First, what are your breeding goals? Do you have specific coloration in mind? How about fin and form? No, breeding just to try and see if you can is not a valid goal.
Breeding to recreate a veil tail line isn't a valid goal either you cheapskates
(unless you have knowledge of how to breed for a pure line.
Are your fish quality? Just because they come from Aquabid doesn't make them quality. In fact I literally laugh when I see a bad fish on AB going for $100. Poor uneducated fools who fall for that. If you are not an IBC member who has read the standards, chances are you won't know what to pick (seen it a million times). Be prepared to shell out some $$$$$ for a nice pair (I'm talking around $100 from Thailand and $50 from the states).
Problems with pet store fish:
1. They come from filthy conditions and can carry disease.
2. Their genetic background is unknown and you may get something you don't want.
3. Just because it says "Halfmoon" does NOT mean it's a good specimen for breeding.
Problems with AB fish:
1. You get what you pay for. $8 plus $10 shipping gets you a fish worth $8. However, a $100 fish can be worth maybe $5. If you pay too low of a price, chances are your fish aren't great. Pay too high, chances are you just got scammed. A good starter pair is between $30 and $50 in the USA. From Thailand it'll be at least $50 when all import fees and shipping is all set and done.
2. What the heck are they called? An aliendragonoverhalmfoonrosetailwithDTgenes is just a fancy name for "Buy it because I say it's cool." They just want money and will coin any name to it to get it.
Ok so now to select the fish. Choose your classification for shows (hey that's another reason you should join the IBC... so you know what to look for *duh!*). Select your favorite show class and hit AB for some searching.
Example. Let's say you want to breed reds (lol good luck with those monsters newbies!). What makes a good red according to IBC standards? What about fins? How should those look? What about body type? Read read read and compare the fish in the standards to the fish you want to buy.
Contact a local breeder (if you can't find one... well look harder, trust me they're everywhere). A local breeder can supply you with some nice stock for a decent price. Keep in contact with them since they'll help you with your breeding projects.
Talk to a good breeder who places well in shows like Martinismommy or BasementBettas (aka Karen and Sherolyn).
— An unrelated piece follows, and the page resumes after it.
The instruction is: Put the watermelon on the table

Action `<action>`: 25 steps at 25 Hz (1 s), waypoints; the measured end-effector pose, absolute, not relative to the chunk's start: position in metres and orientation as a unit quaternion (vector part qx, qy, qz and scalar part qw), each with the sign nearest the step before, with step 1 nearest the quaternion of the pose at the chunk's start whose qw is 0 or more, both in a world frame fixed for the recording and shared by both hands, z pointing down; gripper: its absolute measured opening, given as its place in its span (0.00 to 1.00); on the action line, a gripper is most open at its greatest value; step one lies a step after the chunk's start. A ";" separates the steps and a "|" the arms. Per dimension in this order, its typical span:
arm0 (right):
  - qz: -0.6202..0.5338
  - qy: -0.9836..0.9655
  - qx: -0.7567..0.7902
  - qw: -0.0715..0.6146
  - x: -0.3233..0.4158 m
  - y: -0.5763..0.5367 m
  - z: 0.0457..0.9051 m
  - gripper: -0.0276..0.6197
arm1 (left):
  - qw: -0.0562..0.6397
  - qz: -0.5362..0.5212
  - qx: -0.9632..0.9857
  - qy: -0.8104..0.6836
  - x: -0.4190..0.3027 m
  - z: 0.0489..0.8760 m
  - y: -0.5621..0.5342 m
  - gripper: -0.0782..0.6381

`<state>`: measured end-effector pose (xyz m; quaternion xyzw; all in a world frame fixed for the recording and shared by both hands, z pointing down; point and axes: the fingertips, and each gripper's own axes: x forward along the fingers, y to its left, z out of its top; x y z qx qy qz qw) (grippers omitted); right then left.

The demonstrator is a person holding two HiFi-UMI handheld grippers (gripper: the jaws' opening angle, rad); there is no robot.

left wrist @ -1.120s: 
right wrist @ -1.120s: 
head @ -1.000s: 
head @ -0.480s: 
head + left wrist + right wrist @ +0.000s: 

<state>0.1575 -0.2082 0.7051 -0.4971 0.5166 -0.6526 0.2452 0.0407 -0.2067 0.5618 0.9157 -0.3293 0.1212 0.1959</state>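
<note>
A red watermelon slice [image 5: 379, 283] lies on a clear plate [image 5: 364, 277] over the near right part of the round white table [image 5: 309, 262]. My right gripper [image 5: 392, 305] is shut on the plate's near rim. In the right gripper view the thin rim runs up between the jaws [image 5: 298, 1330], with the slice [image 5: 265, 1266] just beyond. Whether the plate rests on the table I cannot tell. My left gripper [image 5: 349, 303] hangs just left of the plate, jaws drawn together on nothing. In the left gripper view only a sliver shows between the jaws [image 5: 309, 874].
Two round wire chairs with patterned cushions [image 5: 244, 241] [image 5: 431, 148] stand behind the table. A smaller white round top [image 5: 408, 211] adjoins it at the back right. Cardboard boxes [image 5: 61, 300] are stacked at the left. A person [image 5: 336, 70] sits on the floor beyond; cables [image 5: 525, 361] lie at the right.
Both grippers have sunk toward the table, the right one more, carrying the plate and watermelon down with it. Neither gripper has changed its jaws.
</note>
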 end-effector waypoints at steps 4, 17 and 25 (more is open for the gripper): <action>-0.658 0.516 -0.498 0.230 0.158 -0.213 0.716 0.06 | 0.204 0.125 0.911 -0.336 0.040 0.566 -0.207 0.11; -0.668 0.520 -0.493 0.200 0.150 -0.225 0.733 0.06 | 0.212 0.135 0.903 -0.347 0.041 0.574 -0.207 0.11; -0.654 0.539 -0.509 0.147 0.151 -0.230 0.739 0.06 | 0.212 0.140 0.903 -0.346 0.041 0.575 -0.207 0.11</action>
Listen to people when they tell you not to breed your fish. If you ask "how is my pair" don't get offended when someone comes along and says "This this this this this and that I would avoid breeding them." Nothing is more frustrating than when someone asks for advice then says "Oh well I'll do it anyway."
Hopefully this helped. A little harsh but I'm simply stating facts. Breed good fish. If you can't afford a nice pair, you can't afford to breed.